Las grandes editoriales, por lo pronto, y basta mirar catálogos y tapas de libros, tienen un plan muy bien diseñado (gráfico, estilístico y memético) que va en dos direcciones: desde el bestseller adulto a los libros para bebes, y desde los libros para bebes hacia los besteseller para adultos. En las dos direcciones, las líneas estéticas (o anti-estéticas) son coherentes y no dejan ningún flanco al azar: diseñan con rigor un criterio y un gusto estético que se expresa con una fealdad contundente en las tapas, las contratapas y el interior de los libros dirigidos a las distintas edades de ese otro “camino lector unidimensional”. Entremedio, hay toda una oferta de lecturas infantiles, adolescentes y juveniles que tienen en la cursilería su punto de anclaje. Que ahora incorporen la poesía (o bien este sucedáneo memético al uso de las redes adolescentes) no debe llamar la atención. Sus asesores editoriales y de marketing saben lo que quieren, saben cuál es el gusto de los lectores que quieren reforzar y multiplicar, y no le hacen asco a las críticas sesudas, mejor o peor informadas.
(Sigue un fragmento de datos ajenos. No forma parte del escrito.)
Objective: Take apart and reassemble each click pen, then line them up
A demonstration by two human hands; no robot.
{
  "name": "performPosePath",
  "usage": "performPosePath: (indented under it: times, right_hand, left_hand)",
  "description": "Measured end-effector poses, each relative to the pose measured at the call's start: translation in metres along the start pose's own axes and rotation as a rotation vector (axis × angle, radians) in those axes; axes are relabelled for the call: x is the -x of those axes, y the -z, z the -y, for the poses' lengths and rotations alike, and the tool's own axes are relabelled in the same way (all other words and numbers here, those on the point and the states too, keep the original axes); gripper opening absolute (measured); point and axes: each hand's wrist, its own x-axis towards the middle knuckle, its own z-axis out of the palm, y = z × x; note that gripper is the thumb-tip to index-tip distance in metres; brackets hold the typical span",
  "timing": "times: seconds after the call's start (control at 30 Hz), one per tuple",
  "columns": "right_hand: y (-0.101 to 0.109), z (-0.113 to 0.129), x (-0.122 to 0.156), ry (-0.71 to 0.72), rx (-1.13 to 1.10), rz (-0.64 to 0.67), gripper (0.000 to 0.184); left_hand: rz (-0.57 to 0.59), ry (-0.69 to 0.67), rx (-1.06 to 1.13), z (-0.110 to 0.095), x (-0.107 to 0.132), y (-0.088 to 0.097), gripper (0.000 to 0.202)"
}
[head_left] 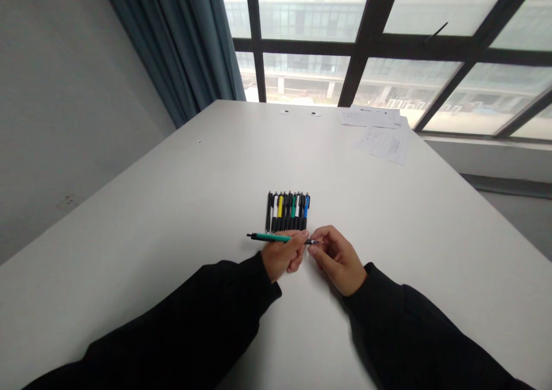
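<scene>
A green ballpoint pen (268,237) with black ends lies nearly level across my left hand (282,256), whose thumb and fingers are closed on its barrel. Its tip points right. At that tip my right hand (340,263) is closed, thumb and forefinger pinched around the metal point. Any small part between those fingertips is too small to make out. Just beyond my hands, several pens stand side by side in a tight row on the white table, among them a yellow pen (280,206), a blue pen (306,207) and a black pen (269,211). My left hand partly covers the row's near ends.
The white table (207,188) stretches ahead to a window. Loose papers (382,140) lie at its far right corner. Two cable holes (315,114) sit near the far edge. A blue curtain (194,45) hangs at the far left, beside a grey wall.
</scene>
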Motion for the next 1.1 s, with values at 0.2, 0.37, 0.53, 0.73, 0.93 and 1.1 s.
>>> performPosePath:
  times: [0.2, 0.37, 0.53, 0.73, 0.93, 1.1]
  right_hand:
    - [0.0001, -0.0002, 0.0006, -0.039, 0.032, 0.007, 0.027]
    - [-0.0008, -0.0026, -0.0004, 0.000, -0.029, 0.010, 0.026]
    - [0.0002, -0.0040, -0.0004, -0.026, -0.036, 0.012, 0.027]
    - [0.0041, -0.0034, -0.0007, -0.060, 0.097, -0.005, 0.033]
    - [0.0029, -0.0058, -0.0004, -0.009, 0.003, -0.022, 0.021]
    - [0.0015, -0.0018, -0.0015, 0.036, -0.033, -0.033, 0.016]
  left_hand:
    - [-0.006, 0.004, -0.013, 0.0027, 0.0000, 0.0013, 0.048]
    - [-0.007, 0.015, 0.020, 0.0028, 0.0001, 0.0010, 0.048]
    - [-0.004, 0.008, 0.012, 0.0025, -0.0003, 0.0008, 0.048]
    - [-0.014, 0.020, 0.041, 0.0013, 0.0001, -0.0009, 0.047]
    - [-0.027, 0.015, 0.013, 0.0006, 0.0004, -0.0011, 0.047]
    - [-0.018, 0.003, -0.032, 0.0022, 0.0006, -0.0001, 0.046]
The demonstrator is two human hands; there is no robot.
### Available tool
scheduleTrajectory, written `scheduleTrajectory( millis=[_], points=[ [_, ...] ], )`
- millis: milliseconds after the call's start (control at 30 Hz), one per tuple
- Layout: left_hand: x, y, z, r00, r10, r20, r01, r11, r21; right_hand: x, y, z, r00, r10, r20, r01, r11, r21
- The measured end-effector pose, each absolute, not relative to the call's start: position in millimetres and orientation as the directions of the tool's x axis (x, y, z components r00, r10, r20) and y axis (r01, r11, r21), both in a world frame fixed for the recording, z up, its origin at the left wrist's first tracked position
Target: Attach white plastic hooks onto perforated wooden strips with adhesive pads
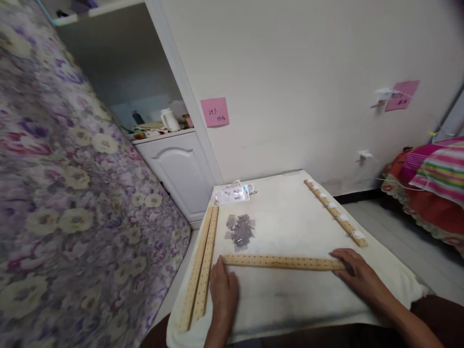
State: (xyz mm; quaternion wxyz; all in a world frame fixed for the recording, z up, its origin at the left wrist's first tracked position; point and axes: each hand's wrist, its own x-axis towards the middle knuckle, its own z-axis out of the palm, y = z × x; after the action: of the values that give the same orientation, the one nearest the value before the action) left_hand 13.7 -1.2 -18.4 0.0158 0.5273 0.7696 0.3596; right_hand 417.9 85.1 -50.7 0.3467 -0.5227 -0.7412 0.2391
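A long wooden strip with rows of holes [282, 262] lies flat across a white cloth-covered table [290, 304]. My left hand [224, 289] rests at the strip's left end, fingers touching it. My right hand [357, 273] lies over its right end, fingers pressed on the wood. Two more perforated strips [201, 270] lie side by side along the table's left edge. Another strip with white clips on it [335, 212] lies at the right. A heap of small grey bags [239, 230] sits above the middle strip.
A clear packet [232, 194] lies at the table's far left corner. A flowered bedspread [72, 193] fills the left side. A white cabinet [179, 169] stands behind, with a pink note [215, 112] on the wall. Striped bedding [431, 183] is at right.
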Motion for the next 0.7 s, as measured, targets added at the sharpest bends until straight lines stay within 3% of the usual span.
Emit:
scheduleTrajectory(
  millis=[367, 700],
  points=[
    [16.7, -7.4, -21.0, -0.462, 0.823, 0.33, 0.763, 0.18, 0.621, 425.5, 88.3, -39.4, -0.194, 0.948, 0.252, 0.55, 0.317, -0.773],
    [21.9, -34.0, -19.3, -0.389, 0.833, 0.395, 0.838, 0.142, 0.526, 428.8, 89.6, -50.3, -0.185, 0.949, 0.256, 0.595, 0.315, -0.739]
  ],
)
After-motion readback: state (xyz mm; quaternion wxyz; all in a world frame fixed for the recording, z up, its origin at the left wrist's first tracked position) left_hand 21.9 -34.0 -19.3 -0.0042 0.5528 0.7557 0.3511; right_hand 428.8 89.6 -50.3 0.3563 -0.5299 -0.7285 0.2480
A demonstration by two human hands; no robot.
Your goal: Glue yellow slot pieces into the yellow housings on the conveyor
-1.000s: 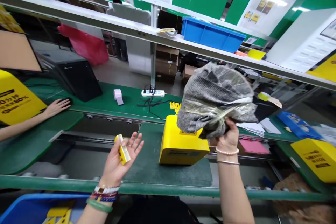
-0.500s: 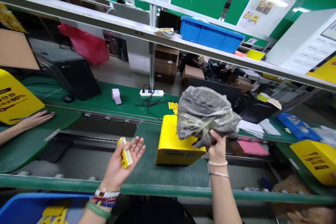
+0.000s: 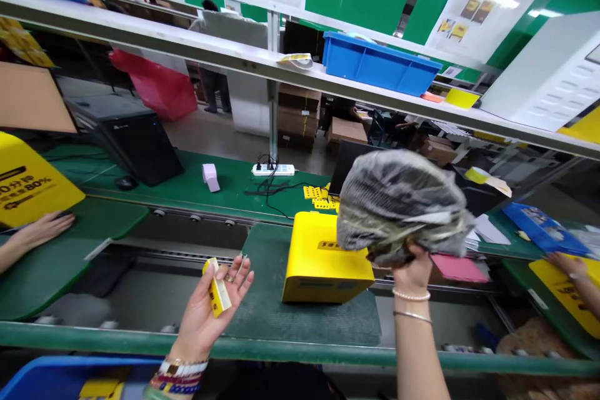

Las editoriales grandes saben, de última, cómo imponer-una-elección-no-obligada (valga la paradoja).
Pero el argumento de Marcos Taracido, al final, manifiesta escepticismo respecto de la tarea de formar gustos literarios autónomos. Su discurso me suena a retirada. Y conste, sé que Marcos hizo y hace (y seguramente hará, como tantos otros) mucho a favor del desarrollo de un gusto literario autónomo entre las nuevas generaciones. El tema es que todo lo que se hace (que para algunos es mucho, y supone un gran esfuerzo personal) parece poco a la hora de enfrentarse con las conclusiones a las que uno arriba cuando considera la máxima de Sánchez Ferlosio: «…primero llega la Fealdad, luego la Estupidez y finalmente la Maldad”. Todo lo que se hace parece poco cuando percibimos que ese camino que arranca en la fealdad, mal que nos pese, a esta altura, resulta un camino ascendente y en espiral, y no tiene nada que ver con el salto desde un poema cursi a un poema de Quevedo, de Pessoa, de Auden o de quien te guste a vos.
En fin, no le doy la bienvenida al fenómeno, pero tampoco me quita el sueño. Sé que hay un trabajo por hacer en el campo de la promoción de la lectura literaria, que es un trabajo que se hace entre muchos, que es un trabajo que se hace en distintos niveles, que es un trabajo en el que, más allá o más acá de las listas de los libros más vendidos: algo siempre queda. Y de última, que cada uno lea lo que quiera, o lo que pueda.